At present, the swine mycoplasma pneumonia live vaccine strains in the market of China comprise 168 strains, RM48 strains and lapinized attenuated strains. Some attenuated live vaccines still retain certain toxicity, are easy to induce certain diseases in some immunodeficiency individuals, and have large stress injury to swinery, troublesome operation and large workload. The inactivated vaccine is fed and injected, the antibody of the inactivated vaccine is delivered to the lung by means of blood circulation, and the mycoplasma hyopneumoniae in the body fluid of the piglet and in the blood circulation system can be neutralized, so that the inactivated vaccine has a good immune effect. In addition, the multiple inactivated vaccines are continuously researched and developed in China, so that multiple prevention and control by one needle are realized, the labor force is reduced, and the prevention and control cost is reduced.

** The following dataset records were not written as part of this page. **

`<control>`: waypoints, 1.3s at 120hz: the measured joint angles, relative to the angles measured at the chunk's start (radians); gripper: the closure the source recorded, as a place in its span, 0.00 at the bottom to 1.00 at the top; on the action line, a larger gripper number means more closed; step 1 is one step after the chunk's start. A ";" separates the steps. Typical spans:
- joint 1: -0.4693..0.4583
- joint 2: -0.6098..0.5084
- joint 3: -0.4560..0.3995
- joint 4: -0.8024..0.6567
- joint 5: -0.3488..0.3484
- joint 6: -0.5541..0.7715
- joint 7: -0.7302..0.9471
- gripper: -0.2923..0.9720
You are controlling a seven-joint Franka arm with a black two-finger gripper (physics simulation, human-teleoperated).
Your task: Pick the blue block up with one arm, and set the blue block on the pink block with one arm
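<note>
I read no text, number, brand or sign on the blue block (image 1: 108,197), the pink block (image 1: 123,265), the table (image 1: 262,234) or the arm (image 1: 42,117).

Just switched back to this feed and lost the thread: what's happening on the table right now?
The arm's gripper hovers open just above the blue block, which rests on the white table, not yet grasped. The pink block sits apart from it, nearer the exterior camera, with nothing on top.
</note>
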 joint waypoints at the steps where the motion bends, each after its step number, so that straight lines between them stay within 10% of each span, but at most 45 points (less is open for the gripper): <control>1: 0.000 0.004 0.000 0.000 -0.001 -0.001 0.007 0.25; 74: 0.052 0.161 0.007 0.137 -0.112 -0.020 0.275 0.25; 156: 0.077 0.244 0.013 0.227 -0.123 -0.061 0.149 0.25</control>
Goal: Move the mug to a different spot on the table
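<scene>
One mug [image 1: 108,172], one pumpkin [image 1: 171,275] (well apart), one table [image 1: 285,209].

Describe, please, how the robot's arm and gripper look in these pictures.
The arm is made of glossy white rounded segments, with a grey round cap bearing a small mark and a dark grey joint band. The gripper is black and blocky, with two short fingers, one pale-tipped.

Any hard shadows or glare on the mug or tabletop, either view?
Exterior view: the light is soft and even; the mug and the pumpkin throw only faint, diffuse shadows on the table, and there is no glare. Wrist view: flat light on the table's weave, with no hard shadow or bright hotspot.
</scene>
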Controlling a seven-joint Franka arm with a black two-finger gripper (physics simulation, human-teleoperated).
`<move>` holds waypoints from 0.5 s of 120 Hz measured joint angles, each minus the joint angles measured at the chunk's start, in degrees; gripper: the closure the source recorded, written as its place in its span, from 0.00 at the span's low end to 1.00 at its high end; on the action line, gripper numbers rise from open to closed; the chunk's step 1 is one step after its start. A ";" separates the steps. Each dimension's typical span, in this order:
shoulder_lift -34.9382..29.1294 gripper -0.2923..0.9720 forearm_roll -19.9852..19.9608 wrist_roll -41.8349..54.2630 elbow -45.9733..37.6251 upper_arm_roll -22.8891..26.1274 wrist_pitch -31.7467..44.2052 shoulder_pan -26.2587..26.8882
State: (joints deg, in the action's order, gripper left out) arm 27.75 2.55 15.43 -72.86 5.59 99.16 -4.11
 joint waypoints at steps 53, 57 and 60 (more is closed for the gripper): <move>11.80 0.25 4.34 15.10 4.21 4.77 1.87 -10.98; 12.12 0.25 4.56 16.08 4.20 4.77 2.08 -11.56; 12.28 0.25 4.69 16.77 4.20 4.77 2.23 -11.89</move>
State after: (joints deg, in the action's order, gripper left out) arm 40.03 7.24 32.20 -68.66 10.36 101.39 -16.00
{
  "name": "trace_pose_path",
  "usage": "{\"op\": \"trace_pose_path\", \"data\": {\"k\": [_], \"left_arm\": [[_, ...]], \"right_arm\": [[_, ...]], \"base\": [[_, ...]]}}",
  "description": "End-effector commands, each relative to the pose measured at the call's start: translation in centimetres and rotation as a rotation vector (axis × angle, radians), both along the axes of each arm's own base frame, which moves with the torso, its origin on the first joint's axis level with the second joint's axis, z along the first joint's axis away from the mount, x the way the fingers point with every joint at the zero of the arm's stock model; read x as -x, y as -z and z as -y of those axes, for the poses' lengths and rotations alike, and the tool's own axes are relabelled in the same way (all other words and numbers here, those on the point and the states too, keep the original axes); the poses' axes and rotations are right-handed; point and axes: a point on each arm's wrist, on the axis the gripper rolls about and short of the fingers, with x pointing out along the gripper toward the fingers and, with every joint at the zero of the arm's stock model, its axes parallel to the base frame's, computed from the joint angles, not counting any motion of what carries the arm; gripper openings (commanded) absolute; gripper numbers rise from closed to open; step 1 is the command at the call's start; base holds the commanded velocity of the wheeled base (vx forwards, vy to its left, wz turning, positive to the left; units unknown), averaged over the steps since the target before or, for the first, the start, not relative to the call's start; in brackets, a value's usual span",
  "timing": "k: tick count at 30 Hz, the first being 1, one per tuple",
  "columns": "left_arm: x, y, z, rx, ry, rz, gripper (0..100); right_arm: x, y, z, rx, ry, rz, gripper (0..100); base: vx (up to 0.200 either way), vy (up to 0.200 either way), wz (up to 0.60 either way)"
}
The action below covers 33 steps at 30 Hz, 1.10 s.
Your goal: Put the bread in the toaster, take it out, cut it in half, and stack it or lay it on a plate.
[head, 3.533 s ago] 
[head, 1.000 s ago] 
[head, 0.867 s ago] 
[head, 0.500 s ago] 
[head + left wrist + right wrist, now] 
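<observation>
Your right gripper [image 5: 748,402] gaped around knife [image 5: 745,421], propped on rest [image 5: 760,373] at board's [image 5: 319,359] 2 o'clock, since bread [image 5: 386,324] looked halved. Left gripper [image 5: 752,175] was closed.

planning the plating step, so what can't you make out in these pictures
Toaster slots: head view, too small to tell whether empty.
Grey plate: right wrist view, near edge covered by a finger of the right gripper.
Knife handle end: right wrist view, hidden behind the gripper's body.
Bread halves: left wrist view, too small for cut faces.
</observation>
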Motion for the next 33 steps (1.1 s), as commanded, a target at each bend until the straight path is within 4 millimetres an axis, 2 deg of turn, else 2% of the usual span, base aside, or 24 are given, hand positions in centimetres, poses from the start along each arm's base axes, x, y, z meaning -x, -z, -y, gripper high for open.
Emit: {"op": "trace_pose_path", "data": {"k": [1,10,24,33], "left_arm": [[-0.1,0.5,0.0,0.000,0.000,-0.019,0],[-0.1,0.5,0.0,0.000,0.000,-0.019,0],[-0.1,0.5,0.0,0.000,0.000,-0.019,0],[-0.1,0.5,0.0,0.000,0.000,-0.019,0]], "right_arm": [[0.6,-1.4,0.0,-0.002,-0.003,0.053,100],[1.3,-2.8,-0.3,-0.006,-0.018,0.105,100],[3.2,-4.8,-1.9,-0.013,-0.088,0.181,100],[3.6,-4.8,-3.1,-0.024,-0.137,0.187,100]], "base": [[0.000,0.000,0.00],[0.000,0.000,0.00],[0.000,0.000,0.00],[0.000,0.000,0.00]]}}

The formaldehyde is one of common mycoplasma hyopneumoniae inactivators, the inactivated virus can achieve a good inactivation effect, but the formaldehyde is a carcinogen, and a series of stress reactions can be generated after the residual free formaldehyde enters the body along with the vaccine. Research shows that the indexes of the BEI inactivated vaccine such as respiratory tract morbidity, lung lesion score, feed conversion rate, daily gain, pig serum antibody level and the like are all better than those of the formaldehyde inactivated vaccine, and the immunity effect and the economic benefit of the mycoplasma hyopneumoniae inactivated vaccine prepared by the BEI inactivation method are better than those of the formaldehyde inactivation method, but the overall immunogenicity is still not ideal.
Disclosure of Invention
In order to solve the problems, the invention provides a method for inactivating mycoplasma hyopneumoniae, which comprises the following steps:
1) taking mycoplasma hyopneumoniae bacterial liquid, concentrating and purifying;
2) and (2) taking the concentrated and purified bacterial liquid obtained in the step 1), carrying out ultrasonic crushing, diluting with a diluent, adding diethylene imine (BEI) for inactivation for 24-48 h, and finally adding sodium thiosulfate to terminate inactivation.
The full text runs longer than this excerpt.